I was incredibly impressed with the fine re-mastering job Paramount has given to this early 90s series. The show is presented in its original full screen presentation. While some bits do still give of low budget, camcorder-like feel (which couldn’t have been avoided), many segments look and feel like they were done recently on account of how clear and crisp the picture quality is.
I came close to smacking myself in the face in order to snap out of my hallucination, because I knew there was no way a Dolby 2.0 mix could make a 16 year old show sound this good. The dynamic opening music has never sounded more engaging. Every bit of word delivery is captured terrifically, whether the sketch is in a live studio or previously filmed. It should also be mentioned that an issue with music rights is what was delaying the release of the DVD. Back then, MTV was allowed to use whatever music they wanted to in a series. While some songs remain intact, the theme song’s composer, Craig Wedren, has provided new fill-in music, which doesn’t detract from the value whatsoever.

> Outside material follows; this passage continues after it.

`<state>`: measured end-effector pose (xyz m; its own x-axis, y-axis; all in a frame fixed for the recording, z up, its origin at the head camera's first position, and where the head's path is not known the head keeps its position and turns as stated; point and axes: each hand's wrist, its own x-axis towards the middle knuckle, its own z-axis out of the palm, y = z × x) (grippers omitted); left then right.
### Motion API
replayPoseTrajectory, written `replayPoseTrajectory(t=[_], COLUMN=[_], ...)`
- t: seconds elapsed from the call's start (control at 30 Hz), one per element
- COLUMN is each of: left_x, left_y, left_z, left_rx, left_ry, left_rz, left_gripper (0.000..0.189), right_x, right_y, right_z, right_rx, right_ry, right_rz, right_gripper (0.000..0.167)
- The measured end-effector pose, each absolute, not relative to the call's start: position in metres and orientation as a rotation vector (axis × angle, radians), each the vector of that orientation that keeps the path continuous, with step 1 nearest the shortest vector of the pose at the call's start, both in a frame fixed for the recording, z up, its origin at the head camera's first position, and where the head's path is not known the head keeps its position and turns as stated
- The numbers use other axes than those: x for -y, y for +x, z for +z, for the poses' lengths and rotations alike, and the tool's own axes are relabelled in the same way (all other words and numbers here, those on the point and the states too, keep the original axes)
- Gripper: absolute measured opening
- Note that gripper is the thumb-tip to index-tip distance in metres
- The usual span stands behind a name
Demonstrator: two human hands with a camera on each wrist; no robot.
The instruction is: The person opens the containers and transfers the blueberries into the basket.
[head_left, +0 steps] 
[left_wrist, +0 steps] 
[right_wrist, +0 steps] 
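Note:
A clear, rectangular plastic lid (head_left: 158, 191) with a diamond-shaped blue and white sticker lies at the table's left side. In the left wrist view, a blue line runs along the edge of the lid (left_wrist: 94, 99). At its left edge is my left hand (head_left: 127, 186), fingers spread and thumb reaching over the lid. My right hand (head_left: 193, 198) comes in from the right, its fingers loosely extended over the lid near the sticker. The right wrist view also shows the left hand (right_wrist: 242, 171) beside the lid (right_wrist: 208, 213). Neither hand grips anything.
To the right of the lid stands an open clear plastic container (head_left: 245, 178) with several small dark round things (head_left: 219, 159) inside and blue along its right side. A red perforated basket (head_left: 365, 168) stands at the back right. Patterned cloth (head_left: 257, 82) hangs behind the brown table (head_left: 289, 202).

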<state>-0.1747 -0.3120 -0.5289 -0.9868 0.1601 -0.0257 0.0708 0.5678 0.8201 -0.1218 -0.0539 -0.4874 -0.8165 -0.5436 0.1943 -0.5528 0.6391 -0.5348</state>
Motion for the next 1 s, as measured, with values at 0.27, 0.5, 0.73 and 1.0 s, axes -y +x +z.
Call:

Paramount and MTV have served up a 5-Disc package that is definitely going to please fans everywhere. To start off with, every single one of the 24 episodes contains a commentary track with all 11 cast members, which are all informative and quite hilarious as you’d expect. What’s more, all of the remaining extras can be found spread out across each disc. Among them, you’ll find everything from outtakes to extended sketches to interview segments. On Disc Five, the Bonus Disc, we get even more, including over 90 minutes worth of unaired sketches over the course of the first three seasons, as well as the Pilot episode, all of which include optional commentary with cast members Kevin Allison, Todd Holoubek, Joe Lo Truglio, Michael Patrick Jann, Ken Marino, Michael Showalter and David Wain. Also included are a collection of special appearances from the cast, which includes The Jon Stewart Show, MTV’s “Shut Up and Laugh, Panama City”, “Spring Break Safety Tips” and an MTV Christmas Party Video. Lastly, there are six promo clips.
The State remains not only one of the greatest accomplishments in MTV’s history, but a groundbreaking presentation of sketch comedy. And it’s as funny and edgy now as it was when it first aired. This DVD collection is a true must have for dedicated fans of this cult hit, in addition to those who appreciate any of the cast members current comedy projects.